RECORDS FOR THE TASK START

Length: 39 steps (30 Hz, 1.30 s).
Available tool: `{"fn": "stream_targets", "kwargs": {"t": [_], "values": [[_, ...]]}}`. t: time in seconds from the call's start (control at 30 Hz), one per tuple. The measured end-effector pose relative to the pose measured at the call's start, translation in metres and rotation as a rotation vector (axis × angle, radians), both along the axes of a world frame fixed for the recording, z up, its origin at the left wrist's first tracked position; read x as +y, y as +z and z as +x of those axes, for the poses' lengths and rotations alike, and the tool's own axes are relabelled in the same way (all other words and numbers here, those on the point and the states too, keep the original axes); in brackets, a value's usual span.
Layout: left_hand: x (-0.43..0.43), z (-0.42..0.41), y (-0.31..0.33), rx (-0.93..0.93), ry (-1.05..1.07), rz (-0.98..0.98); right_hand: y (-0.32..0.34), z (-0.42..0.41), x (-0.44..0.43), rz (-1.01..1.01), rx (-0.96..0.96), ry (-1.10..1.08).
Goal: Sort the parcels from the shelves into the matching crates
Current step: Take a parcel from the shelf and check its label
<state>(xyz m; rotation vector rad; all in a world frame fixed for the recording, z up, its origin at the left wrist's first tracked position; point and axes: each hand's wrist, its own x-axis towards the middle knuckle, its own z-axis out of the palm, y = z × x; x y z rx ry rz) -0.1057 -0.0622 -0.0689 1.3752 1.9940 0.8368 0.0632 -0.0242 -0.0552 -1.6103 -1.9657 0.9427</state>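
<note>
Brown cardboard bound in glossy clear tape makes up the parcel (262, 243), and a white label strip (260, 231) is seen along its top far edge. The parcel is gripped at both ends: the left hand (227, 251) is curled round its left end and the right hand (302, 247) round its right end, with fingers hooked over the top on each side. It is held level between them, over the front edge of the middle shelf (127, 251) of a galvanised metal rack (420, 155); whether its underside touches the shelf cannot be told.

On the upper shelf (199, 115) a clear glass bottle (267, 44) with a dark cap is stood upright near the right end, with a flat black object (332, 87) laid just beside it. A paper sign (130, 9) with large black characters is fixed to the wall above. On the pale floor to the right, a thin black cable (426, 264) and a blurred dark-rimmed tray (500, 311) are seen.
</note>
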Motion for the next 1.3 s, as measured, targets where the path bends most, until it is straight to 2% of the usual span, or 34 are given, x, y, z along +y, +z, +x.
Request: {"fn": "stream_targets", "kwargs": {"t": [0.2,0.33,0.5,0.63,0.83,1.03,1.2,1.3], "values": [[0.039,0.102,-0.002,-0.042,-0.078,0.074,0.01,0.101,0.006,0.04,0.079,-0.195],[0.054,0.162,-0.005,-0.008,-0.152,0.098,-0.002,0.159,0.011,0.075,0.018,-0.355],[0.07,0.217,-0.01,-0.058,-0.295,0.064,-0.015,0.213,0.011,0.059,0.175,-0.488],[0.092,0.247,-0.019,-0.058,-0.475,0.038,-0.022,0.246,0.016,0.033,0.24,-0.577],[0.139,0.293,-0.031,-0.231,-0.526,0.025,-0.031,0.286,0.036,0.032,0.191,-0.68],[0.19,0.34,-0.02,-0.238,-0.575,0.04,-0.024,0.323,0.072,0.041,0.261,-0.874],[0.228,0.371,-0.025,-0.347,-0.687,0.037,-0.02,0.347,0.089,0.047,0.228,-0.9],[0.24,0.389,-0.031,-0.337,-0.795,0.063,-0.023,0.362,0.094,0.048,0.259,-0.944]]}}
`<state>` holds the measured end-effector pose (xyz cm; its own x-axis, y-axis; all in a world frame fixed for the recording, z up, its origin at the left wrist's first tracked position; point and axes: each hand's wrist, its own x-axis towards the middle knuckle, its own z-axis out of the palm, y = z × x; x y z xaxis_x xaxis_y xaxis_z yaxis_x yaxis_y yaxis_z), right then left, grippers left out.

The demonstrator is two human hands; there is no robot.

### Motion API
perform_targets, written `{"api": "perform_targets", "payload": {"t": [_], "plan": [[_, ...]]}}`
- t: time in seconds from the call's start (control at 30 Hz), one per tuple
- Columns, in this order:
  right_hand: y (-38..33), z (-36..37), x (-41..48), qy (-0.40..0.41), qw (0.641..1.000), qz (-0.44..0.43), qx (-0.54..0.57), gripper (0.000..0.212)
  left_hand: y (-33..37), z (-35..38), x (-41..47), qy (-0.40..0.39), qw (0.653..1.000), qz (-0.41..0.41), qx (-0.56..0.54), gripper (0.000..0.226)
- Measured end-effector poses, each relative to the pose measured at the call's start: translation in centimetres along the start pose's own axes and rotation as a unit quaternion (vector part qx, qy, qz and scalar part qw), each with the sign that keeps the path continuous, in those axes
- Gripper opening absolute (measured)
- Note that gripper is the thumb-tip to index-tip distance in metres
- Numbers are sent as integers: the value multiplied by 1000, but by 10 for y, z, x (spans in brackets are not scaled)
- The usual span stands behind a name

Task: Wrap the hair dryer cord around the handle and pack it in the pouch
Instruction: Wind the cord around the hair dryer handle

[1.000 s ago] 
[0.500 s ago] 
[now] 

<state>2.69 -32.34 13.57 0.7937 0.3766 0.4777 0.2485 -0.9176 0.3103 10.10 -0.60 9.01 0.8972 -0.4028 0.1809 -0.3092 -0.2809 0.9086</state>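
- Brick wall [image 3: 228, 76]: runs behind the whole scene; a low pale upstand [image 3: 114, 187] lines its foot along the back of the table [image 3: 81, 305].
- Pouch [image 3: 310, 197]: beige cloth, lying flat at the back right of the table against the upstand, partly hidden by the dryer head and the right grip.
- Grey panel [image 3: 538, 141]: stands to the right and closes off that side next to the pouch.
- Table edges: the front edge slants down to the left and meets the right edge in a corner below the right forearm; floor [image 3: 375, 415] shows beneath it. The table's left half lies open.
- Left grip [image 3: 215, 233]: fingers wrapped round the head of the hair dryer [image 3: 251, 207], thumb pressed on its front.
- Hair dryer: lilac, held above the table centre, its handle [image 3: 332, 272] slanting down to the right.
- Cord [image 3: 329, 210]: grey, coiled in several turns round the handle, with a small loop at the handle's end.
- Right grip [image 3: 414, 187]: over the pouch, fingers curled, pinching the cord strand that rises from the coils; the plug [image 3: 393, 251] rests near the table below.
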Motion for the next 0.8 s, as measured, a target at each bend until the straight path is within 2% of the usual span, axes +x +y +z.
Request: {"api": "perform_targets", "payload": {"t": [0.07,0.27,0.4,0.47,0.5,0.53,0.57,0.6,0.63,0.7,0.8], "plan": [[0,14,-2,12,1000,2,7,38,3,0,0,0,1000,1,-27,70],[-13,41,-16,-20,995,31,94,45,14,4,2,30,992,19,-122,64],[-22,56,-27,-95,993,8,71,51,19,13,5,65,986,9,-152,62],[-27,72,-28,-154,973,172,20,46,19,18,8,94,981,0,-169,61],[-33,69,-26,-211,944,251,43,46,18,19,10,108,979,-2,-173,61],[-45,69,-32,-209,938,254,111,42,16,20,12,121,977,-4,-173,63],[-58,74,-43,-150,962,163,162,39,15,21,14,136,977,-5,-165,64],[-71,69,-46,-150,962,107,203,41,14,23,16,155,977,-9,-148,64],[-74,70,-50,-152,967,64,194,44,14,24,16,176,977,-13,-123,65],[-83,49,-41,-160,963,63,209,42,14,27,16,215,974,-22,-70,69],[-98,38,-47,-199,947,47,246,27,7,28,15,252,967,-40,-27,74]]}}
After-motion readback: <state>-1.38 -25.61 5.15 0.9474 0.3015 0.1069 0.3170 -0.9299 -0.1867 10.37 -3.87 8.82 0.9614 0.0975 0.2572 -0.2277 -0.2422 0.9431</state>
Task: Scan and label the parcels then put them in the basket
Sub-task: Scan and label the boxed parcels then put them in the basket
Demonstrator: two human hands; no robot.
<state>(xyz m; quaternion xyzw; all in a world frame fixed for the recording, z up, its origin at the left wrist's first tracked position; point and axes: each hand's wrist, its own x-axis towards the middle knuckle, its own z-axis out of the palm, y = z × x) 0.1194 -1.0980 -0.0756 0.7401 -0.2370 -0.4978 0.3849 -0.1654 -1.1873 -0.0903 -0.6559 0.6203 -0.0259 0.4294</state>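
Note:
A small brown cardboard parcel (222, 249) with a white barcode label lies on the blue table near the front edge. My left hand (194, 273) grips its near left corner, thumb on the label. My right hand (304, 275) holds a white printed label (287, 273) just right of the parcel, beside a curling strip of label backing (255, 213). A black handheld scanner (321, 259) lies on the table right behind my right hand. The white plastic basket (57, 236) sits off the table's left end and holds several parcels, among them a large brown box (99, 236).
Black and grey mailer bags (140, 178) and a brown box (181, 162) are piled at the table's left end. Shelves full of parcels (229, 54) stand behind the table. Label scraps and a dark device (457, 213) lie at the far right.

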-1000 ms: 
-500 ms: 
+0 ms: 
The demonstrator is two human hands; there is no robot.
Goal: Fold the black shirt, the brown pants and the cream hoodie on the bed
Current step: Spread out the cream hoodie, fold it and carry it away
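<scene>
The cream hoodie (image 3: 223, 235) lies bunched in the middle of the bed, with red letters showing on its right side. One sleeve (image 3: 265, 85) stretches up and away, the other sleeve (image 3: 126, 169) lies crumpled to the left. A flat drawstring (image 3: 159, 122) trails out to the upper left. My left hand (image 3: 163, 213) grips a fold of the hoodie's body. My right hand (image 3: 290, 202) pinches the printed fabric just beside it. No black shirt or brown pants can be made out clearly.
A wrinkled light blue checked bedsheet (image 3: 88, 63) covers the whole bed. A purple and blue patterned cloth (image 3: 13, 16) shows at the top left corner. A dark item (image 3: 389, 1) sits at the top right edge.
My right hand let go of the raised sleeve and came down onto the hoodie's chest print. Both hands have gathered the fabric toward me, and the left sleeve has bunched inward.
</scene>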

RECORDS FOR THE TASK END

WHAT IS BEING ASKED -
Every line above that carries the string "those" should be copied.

RESULT -
Available tool: `{"fn": "stream_targets", "kwargs": {"t": [_], "values": [[_, ...]]}}`. t: time in seconds from the call's start (control at 30 Hz), one per tuple. The measured end-effector pose relative to the pose measured at the call's start, translation in metres and rotation as a rotation vector (axis × angle, radians), both along the axes of a world frame fixed for the recording, z up, its origin at the left wrist's first tracked position; read x as +y, y as +z and z as +x of those axes, for the poses' lengths and rotations alike, and the tool's own axes are relabelled in the same way (all other words and numbers here, those on the point and the states too, keep the original axes); in brackets, a value's usual span.
- Measured end-effector poses, each relative to the pose measured at the call's start: translation in centimetres along the start pose's own axes and rotation as a unit quaternion (vector part qx, qy, qz and scalar part qw), each with the sign that keeps the path continuous, in those axes

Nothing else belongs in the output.